__GOAL OF THE EXERCISE__
Where the material below has a line containing "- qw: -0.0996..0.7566", start repeating exactly, and keep going through the line containing "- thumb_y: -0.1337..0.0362", with no other lines.

__THE DATA__
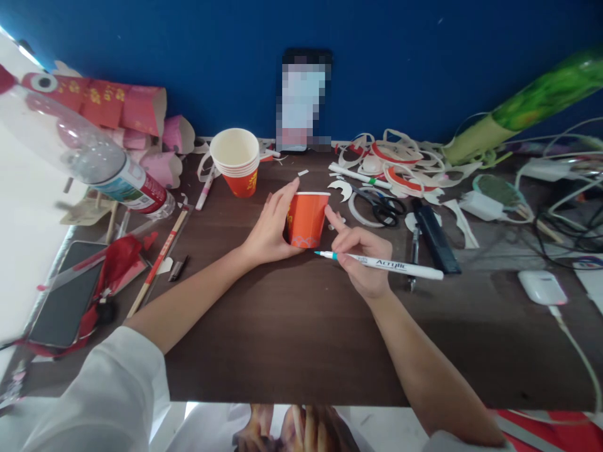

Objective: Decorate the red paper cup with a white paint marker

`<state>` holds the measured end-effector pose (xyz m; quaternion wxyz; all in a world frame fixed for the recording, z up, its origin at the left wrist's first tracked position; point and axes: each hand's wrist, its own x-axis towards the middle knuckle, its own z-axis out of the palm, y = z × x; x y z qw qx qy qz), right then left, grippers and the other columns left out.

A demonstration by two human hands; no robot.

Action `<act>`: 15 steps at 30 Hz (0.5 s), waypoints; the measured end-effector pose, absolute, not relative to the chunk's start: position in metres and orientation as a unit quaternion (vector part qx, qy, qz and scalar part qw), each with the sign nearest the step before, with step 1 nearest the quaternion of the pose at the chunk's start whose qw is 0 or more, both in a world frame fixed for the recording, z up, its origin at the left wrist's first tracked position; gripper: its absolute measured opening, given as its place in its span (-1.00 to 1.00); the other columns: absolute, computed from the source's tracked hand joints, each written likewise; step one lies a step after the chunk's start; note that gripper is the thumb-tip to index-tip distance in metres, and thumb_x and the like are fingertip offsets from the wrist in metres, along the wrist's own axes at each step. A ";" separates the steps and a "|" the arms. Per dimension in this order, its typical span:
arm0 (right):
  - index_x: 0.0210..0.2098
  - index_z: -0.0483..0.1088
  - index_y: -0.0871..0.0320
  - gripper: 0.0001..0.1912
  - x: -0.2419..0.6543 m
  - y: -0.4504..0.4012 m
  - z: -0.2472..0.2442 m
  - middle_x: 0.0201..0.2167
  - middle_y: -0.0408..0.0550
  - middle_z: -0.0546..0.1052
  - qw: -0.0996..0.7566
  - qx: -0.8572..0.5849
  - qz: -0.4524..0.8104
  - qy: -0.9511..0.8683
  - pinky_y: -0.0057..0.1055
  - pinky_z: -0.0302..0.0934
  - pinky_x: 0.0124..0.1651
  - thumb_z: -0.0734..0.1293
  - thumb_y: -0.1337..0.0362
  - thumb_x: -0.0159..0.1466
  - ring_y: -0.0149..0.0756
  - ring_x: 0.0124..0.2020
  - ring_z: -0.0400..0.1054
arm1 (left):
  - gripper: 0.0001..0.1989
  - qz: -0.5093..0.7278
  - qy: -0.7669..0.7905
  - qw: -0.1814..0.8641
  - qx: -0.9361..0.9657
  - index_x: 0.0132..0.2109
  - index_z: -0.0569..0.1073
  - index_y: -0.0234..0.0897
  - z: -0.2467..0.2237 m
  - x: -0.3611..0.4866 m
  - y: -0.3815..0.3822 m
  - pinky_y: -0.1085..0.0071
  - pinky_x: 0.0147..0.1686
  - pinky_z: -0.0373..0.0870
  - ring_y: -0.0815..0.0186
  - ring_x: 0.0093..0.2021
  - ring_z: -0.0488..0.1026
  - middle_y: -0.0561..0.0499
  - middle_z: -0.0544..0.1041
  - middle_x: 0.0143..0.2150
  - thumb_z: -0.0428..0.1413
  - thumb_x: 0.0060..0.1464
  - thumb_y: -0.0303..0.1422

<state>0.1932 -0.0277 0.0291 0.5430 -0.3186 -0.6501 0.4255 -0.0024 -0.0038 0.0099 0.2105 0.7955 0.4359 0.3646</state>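
Head: tapered paper cup, slender marker

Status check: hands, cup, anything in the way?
Left hand on cup; right hand grips marker. Cup rim-up, marker's teal tip near its base. Scissors beyond right hand, apart from cup.

On my feed I read "ACRYLIC" on the white marker; yellow characters on the orange cup and print on the bottle label were illegible.
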 end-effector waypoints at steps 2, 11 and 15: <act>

__COMPLETED EXERCISE__
  - qw: -0.0996..0.7566
  - qx: -0.8572..0.5849
  - qz: -0.4524..0.8104
  - qy: -0.9511..0.8683
  - pinky_y: -0.0057..0.1055
  - pinky_z: -0.0302..0.0934
  - pinky_x: 0.0124..0.1651
  - thumb_z: -0.0734..0.1293
  - thumb_y: -0.1337..0.0362

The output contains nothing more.